→ **What to work on**
Search term "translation": copy each line of the records that contains it.
◆ ◆ ◆ ◆ ◆ ◆ ◆
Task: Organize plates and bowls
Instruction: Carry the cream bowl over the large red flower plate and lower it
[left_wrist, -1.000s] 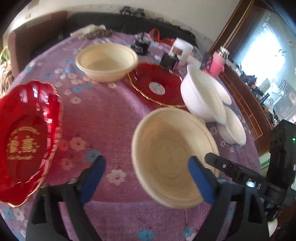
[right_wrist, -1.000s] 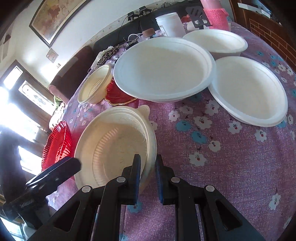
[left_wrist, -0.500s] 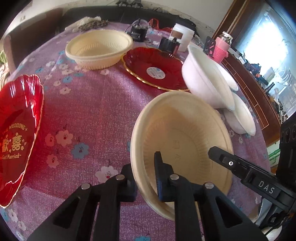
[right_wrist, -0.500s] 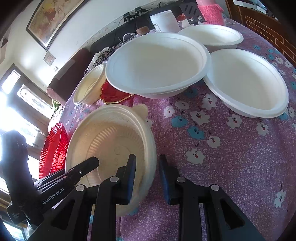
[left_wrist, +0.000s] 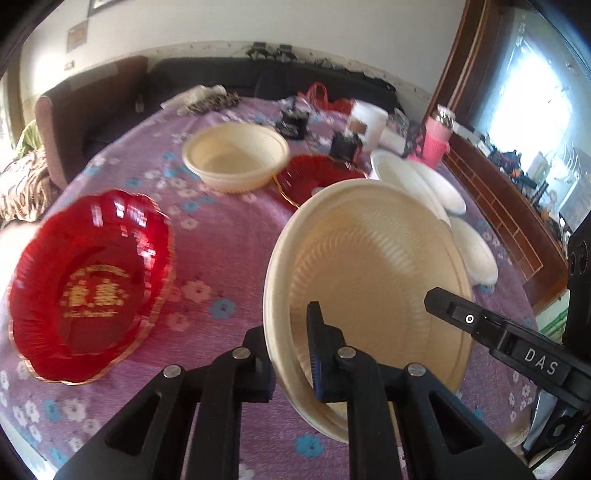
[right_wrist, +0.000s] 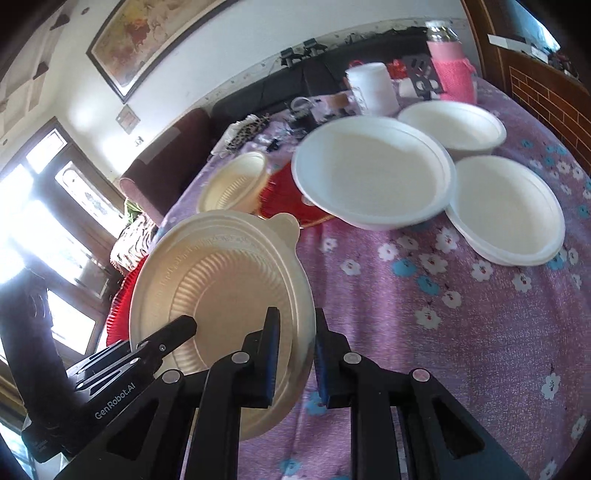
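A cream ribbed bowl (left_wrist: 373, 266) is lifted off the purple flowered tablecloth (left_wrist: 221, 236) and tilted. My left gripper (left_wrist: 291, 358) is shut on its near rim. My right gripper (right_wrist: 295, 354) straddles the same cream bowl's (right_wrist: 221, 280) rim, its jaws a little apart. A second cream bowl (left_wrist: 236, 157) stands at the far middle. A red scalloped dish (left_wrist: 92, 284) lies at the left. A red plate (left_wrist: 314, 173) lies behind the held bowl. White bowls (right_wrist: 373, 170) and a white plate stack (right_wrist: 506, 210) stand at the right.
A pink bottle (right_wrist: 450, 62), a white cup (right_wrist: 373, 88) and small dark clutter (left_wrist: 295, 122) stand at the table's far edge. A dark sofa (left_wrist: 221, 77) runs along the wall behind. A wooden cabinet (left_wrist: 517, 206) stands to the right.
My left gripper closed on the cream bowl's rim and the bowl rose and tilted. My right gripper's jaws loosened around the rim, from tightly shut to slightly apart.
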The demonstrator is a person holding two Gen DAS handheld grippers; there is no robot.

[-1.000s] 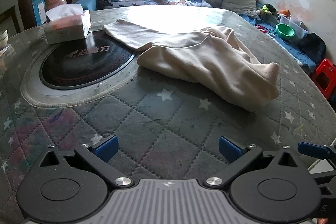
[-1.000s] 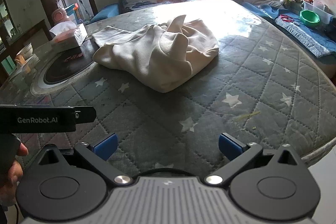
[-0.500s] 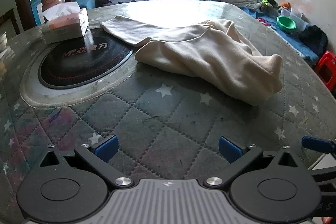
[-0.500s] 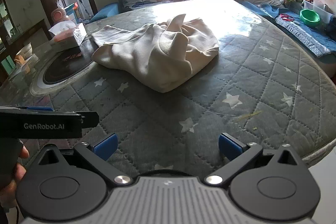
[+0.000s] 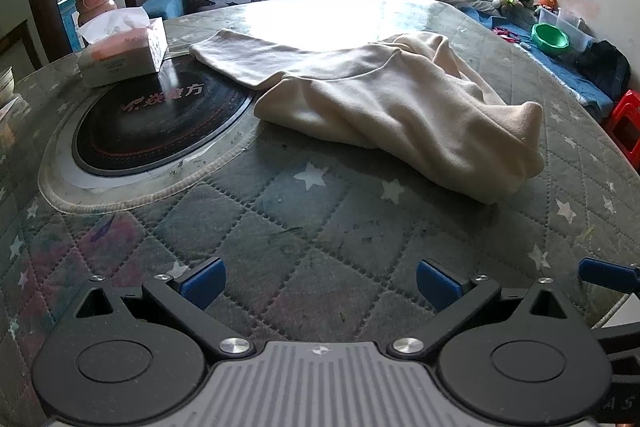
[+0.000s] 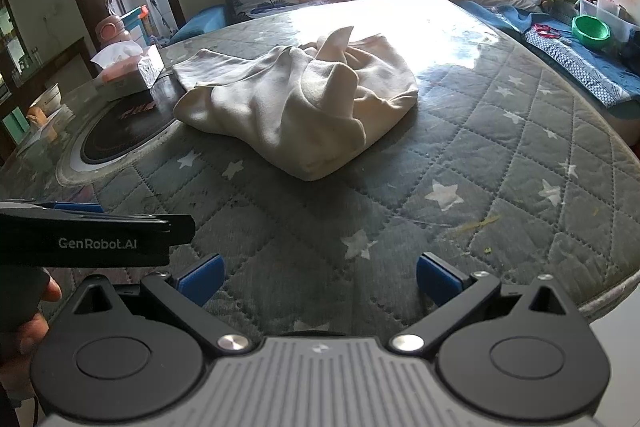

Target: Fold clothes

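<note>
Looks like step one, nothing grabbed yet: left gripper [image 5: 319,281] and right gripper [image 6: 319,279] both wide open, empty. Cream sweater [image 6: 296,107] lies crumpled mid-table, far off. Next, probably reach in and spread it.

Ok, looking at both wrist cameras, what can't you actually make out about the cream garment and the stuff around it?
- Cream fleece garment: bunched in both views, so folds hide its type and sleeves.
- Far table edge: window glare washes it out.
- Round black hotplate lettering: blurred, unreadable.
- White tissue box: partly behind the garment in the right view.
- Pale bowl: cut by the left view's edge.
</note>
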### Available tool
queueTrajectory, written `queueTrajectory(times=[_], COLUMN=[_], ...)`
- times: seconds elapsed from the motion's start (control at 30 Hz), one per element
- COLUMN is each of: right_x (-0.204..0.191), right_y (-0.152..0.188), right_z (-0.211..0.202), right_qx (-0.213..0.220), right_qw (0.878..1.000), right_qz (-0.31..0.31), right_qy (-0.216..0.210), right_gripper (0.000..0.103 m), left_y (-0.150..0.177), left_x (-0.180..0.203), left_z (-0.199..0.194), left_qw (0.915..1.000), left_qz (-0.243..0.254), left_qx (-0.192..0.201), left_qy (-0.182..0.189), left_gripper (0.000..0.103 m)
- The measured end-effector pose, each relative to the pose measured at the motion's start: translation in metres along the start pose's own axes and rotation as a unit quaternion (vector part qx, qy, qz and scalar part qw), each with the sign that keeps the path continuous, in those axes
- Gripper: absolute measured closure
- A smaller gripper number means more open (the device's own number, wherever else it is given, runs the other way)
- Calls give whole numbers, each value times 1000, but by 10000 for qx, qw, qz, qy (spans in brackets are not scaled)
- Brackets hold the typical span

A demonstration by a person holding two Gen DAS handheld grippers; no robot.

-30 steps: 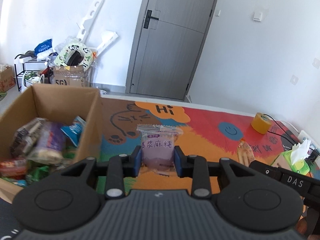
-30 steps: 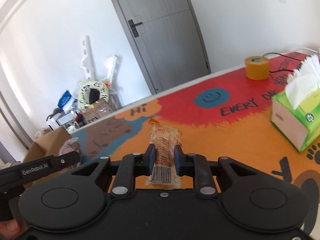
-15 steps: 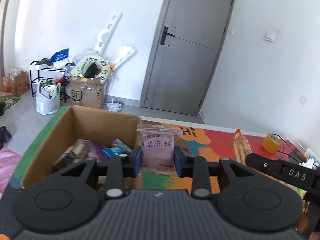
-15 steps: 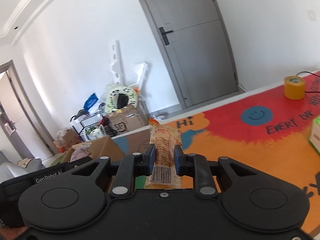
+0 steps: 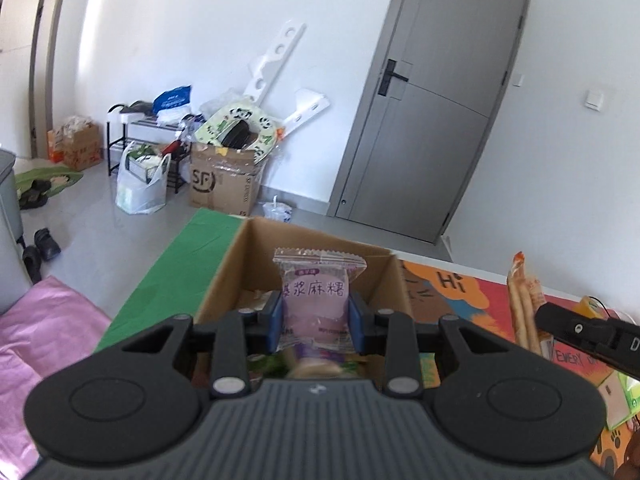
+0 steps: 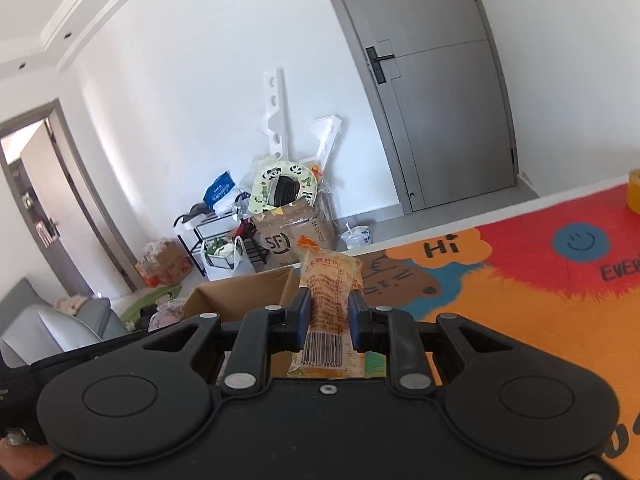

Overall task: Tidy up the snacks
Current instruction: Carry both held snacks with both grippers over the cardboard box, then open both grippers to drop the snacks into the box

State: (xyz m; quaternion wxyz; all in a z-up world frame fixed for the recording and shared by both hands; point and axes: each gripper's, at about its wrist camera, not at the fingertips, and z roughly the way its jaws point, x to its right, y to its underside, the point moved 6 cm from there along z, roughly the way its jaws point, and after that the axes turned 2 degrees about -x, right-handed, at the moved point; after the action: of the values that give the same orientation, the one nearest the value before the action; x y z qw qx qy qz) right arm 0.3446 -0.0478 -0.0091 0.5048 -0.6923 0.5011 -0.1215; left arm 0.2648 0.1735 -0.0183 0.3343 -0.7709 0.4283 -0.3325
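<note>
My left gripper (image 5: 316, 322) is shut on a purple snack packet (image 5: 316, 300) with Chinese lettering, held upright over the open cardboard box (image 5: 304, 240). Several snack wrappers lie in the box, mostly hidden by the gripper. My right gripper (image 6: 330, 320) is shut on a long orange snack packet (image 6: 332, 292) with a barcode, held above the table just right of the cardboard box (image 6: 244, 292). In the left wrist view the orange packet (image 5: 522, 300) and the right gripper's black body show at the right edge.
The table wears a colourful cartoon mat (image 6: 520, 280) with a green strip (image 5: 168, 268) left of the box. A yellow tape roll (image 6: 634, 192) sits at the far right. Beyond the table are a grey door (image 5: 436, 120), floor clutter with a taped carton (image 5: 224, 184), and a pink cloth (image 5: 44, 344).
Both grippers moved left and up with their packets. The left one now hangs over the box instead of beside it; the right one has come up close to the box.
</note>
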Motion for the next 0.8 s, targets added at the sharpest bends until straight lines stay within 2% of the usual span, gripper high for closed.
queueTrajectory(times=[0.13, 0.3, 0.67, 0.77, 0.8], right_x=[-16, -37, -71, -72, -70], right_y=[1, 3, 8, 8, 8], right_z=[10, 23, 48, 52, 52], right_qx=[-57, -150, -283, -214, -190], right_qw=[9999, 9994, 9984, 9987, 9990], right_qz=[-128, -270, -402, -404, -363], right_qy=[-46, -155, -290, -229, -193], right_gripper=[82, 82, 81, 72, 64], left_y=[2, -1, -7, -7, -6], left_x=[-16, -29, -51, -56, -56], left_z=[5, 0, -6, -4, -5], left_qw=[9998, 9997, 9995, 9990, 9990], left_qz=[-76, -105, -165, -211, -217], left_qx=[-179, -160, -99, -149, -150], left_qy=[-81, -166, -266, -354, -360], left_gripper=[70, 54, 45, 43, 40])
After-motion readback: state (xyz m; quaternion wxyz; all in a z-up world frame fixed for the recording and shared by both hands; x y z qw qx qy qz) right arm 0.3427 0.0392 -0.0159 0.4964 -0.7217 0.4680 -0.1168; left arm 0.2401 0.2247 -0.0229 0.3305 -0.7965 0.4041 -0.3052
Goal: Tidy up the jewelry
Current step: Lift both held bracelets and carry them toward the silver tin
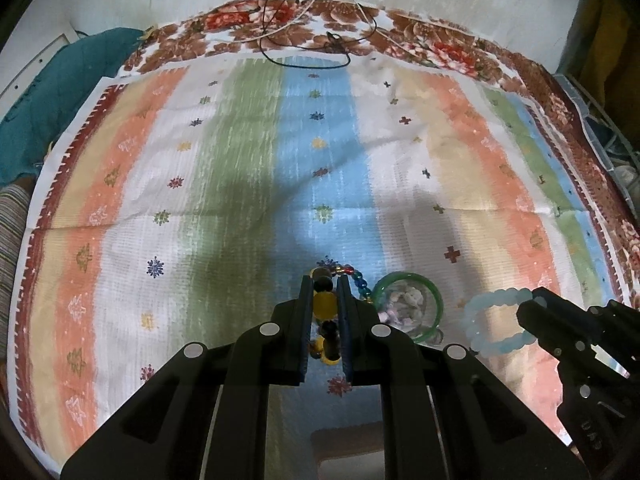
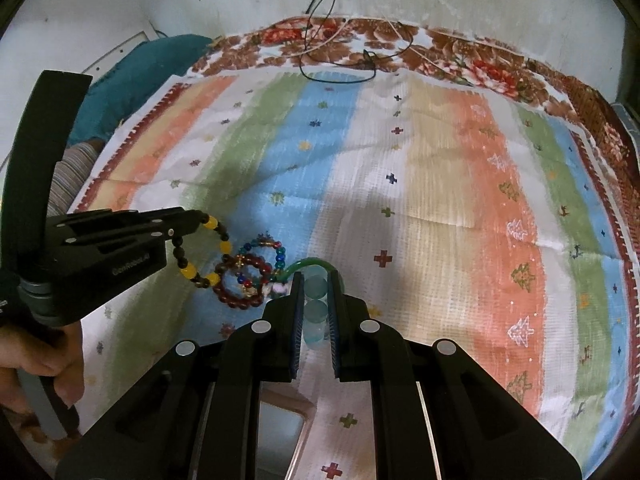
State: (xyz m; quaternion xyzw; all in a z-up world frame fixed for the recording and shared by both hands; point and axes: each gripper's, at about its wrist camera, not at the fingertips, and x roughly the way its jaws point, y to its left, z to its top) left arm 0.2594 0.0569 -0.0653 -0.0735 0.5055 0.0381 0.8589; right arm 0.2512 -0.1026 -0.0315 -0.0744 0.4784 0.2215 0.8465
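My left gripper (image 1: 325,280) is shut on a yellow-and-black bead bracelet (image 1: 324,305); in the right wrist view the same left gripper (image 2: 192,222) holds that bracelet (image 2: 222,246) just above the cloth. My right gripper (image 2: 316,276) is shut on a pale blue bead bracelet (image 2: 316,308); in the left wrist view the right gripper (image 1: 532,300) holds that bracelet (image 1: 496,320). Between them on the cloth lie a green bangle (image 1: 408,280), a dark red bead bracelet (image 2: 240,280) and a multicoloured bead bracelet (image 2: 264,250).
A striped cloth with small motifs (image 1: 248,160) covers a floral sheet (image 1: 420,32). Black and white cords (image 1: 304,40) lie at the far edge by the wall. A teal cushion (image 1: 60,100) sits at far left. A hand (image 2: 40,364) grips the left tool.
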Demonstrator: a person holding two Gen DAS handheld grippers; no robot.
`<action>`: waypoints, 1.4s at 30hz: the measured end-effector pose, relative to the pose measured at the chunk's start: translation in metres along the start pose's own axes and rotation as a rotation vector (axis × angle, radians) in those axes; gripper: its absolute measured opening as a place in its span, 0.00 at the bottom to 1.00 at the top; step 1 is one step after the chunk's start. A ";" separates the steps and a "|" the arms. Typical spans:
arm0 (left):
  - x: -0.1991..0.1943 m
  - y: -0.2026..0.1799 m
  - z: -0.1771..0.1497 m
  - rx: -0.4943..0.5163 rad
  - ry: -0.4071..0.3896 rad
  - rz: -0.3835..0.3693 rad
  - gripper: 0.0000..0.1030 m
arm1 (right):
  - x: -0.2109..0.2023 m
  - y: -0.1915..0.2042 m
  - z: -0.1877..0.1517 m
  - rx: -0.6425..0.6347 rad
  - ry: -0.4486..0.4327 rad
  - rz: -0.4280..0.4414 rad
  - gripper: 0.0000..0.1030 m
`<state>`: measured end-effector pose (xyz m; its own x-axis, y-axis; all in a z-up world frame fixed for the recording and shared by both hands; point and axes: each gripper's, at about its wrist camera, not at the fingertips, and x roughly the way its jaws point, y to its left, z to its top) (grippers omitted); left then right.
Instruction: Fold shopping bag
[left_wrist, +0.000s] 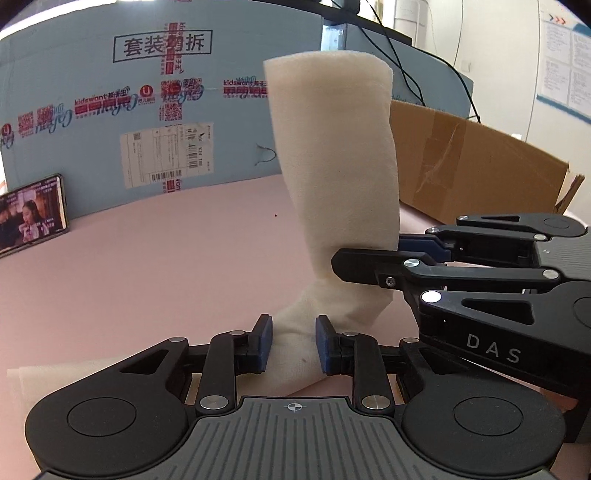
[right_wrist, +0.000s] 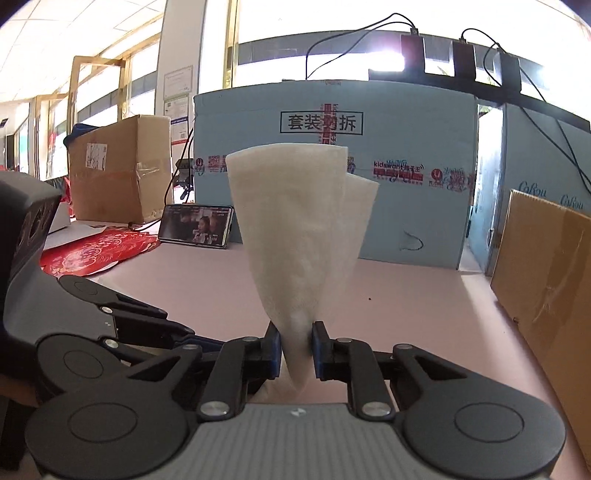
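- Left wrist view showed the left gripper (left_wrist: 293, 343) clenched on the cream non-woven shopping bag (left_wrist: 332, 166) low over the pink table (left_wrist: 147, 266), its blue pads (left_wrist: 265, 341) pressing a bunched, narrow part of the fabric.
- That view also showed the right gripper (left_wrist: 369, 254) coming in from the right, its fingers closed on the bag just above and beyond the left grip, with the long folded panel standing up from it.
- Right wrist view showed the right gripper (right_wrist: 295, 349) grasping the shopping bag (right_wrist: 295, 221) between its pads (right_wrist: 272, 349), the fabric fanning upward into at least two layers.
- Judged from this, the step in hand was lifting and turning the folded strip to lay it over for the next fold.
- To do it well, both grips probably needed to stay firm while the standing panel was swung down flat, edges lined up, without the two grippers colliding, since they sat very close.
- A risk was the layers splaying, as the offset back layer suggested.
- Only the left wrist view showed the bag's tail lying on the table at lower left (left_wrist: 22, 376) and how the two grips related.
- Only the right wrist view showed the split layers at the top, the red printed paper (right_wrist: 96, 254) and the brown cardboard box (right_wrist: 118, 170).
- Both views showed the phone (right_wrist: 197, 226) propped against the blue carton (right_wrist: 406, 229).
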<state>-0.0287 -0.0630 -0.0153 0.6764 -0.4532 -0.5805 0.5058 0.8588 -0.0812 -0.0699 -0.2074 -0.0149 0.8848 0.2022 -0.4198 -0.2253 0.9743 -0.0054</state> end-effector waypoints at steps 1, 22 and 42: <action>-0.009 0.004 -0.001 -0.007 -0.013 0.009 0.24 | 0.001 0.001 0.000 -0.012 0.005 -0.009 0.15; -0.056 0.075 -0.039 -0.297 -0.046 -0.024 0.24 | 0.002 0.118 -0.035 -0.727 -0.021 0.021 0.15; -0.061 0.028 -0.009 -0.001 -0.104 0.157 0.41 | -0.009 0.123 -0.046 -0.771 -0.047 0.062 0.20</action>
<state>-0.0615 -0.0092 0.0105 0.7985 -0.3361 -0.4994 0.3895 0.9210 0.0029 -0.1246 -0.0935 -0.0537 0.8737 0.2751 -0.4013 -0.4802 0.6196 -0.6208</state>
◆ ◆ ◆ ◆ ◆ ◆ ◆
→ **Problem solution**
- The measured end-effector pose, each relative to the pose measured at the motion's start: translation in metres along the start pose's own axes and rotation as a unit quaternion (vector part qx, qy, qz and scalar part qw), each with the sign that keeps the path continuous, in those axes
`<action>`: waypoints, 1.4s at 30hz: the measured end-effector pose, relative to the pose measured at the chunk's start: translation in metres along the start pose's own axes and rotation as a rotation vector (axis × angle, radians) in those axes; gripper: its absolute measured opening as a place in its span, 0.00 at the bottom to 1.00 at the top; step 1 is one step after the chunk's start. A ";" separates the steps and a "|" the arms. Typical spans:

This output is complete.